Ecco il libro, sulle pagine del quale nulla è scritto perché tutto di me è noto a coloro che nella mia familiarità mi circondano.

Ed ecco le mie paure e le mie angosce. 

La tavola apparecchiata per un solo commensale, metafora della paura di una solitudine vissuta nella consapevolezza della innocente gioventù perduta che la la calla in decomposizione rappresenta.
La clessidra, nella quale i giorni già passati attraverso la gola dell’oggi e depositati nell’ampolla dei ricordi è maggioranza e rappresenta il mio futuro, oramai alle spalle.
La malattia fatale, al sopraggiunger della quale spesso vedo il ritorno prepotente delle fede.

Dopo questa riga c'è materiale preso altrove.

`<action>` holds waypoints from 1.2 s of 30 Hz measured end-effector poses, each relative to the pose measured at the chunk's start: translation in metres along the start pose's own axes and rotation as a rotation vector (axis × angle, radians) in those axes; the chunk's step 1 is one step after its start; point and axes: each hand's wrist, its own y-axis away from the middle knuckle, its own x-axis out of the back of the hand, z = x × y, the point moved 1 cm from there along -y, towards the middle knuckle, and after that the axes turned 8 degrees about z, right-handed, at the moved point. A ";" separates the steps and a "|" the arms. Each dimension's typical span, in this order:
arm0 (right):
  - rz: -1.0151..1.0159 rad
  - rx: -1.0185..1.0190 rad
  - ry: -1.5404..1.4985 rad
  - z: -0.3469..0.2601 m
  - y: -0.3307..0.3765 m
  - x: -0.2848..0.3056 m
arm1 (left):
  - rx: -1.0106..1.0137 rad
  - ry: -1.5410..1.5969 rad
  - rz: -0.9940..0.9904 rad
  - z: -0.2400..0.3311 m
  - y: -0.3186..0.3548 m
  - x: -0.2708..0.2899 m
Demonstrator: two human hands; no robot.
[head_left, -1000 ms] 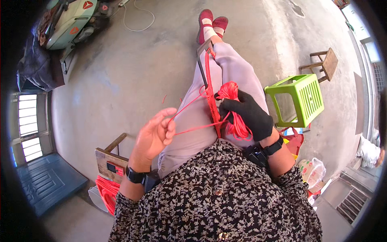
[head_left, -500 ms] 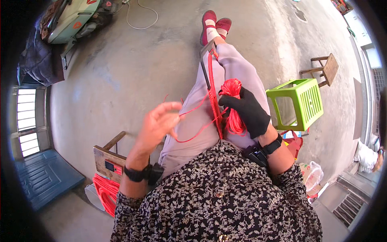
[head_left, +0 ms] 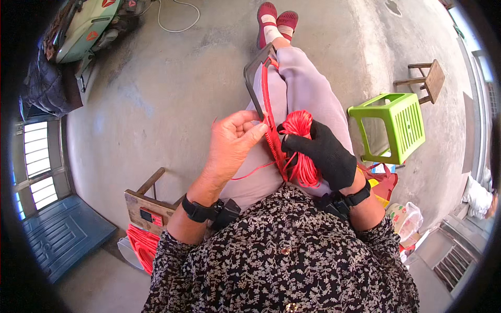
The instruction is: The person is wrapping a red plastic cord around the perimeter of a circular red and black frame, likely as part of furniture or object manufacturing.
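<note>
**Red cord on the lap frame, both hands closed in on it**

From up here I see the concrete floor (head_left: 156, 104) filling most of the view, with a green plastic stool (head_left: 389, 125) to my right and a small wooden stool (head_left: 425, 81) beyond it. A wooden bench (head_left: 148, 201) sits low on my left, with a heap of red cord (head_left: 142, 248) under it.

Across my lap lies the dark frame (head_left: 255, 78), its long axis running away from my body toward my feet, the near end between my hands. Red cord is wound along its right rail (head_left: 267, 104).

My right hand (head_left: 326, 154), in a black glove, is closed around a bundle of red cord (head_left: 300, 130) just right of the frame. My bare left hand (head_left: 232, 143) comes in from the left, wrist bent, fingers curled narrow with the fingertips pinched at the wound rail; it is the nearer of the two to the frame. A loose red strand (head_left: 253, 171) loops under the left palm back to the rail. Whether that hand grips the strand itself, I cannot tell.
</note>
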 end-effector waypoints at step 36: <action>0.440 0.801 0.959 -0.044 -0.009 0.005 | -0.105 0.421 -0.087 0.006 -0.008 0.010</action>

Ecco la chiave, che solo quando qualcuno ti avrà completamente accettato ti darà, sia essa quella della sua automobile o quella del suo cuore.

Ed ecco quella che io considero essere l’unica Realtà innegabile: quella che ci rende tutti uguali, spogliandoci fin del nome (l’ammirazione e le vittorie conseguite in vita), che la infinita teoria di lapidi senza nome rappresenta.
 

E infine, a chiusura di questa storia eccoci nuovamente nel giardino ammantato di colori, dove come le pietre e gli alberi, Borges immagina che finalmente reali, potremo raggiungere il cielo.